Cuando llegaba metía las cabras en el corral y nos dirigíamos al cuarto donde guardaba sus quesos. En varias tablas a distinta altura tenía sus tesoros a más curados más arriba. En una de las ocasiones me fijé en un queso muy curado, que tenía arriba a lo último, y le indiqué que era ese el que quería.
«Por nada del mundo vendo ese queso. Me puede traer lo que se le ocurra, por muy importante que sea, que no le daré ese queso. Cualquier otro, pero ese no».
Elegí otro de los quesos y para explicarme porque no me vendía el queso me llevó hasta su cocina. En la mesa tenía otro queso igual de curado, partió un buen trozo y me dijo que lo probara. Era de una textura firme y seca, duro, de un sabor intenso, ese sabor único que tiene el queso majorero, pero mejorado.
«Esa es mi comida diaria. Lo acompaño con cualquier otra cosa, con pan, con alguna lata en conserva que abro, pero siempre el queso. Es mi vida».
Al volver a la casa ya estaba preparada la mesa, y el plato que más me gustaba: Lola ya tenía un plato de queso preparado y la sartén lista. Un par de huevos fritos tan rojos, tan intensos, que por más que mojaba con el pan siempre quedaba algo en el plato. Antes había ido yo con el coche a comprar pan a la panadería de Vega de Rio Palmas, muy cerca de la Iglesia donde la Virgen de la Peña. El pan de puño que llamamos.

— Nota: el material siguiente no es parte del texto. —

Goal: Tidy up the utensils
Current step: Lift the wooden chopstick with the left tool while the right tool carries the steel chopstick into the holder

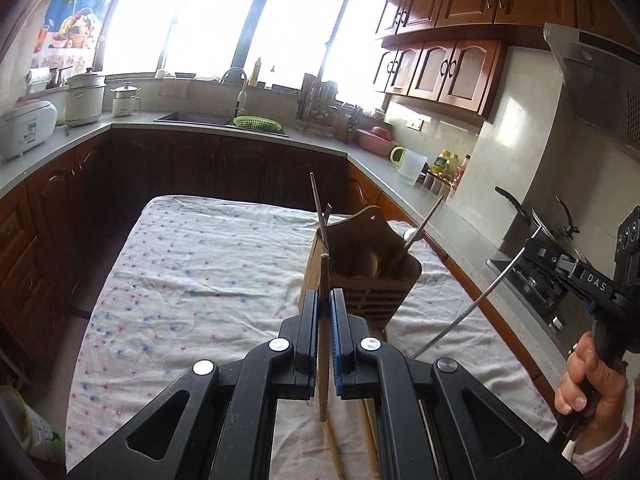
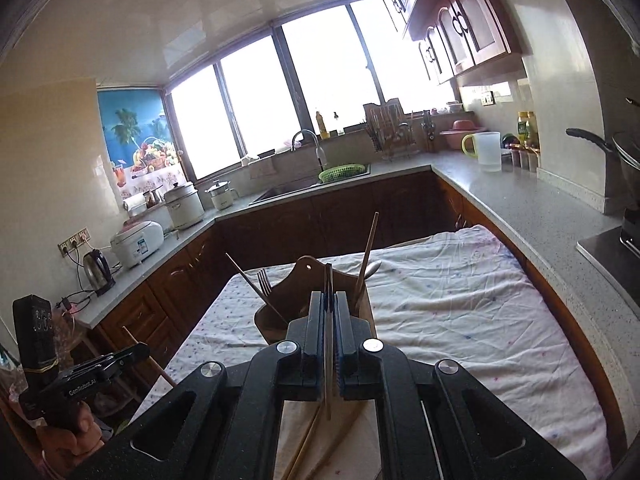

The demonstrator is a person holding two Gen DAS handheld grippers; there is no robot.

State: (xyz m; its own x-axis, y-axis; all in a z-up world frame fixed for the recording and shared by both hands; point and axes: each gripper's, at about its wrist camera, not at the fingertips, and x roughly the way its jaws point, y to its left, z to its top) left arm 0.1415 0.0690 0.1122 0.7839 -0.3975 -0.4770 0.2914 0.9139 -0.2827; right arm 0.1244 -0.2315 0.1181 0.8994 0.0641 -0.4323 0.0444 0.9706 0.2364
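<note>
My left gripper (image 1: 323, 296) is shut on a wooden chopstick (image 1: 324, 272) that stands upright between the blue pads. Just beyond it on the cloth is a wooden utensil holder (image 1: 372, 280) with a fork, a spoon and chopsticks sticking out. My right gripper (image 2: 329, 296) is shut on a thin metal chopstick (image 2: 328, 360); the left wrist view shows that gripper (image 1: 532, 246) at the right with the metal chopstick (image 1: 460, 312) slanting down. The holder (image 2: 296, 296) lies straight ahead of the right gripper. At lower left, my left gripper (image 2: 142, 348) carries its stick. Loose chopsticks (image 1: 332, 448) lie on the cloth below.
A flowered cloth (image 1: 200, 280) covers the table. Grey counters run round it, with a sink and a green basket (image 1: 256, 123) at the back, a white jug (image 1: 412, 164) and a pan on the stove (image 1: 536, 232) to the right, and a rice cooker (image 1: 24, 124) to the left.
</note>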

Durante varios años fuimos a Betancuria donde nos recibían siempre con expectación y alegría. En los últimos viajes se había incorporado a la casa Aurora, hermana de Gloria y Lola, que vivía en Tenerife y se había quedado viuda. Era bastante sorda, y cuando hablábamos siempre le preguntaba a alguna de las hermanas, alzando la voz, «qué dice, qué dice».
Tres viejecitas adorables en uno de los pueblos más bonitos que se pueden visitar.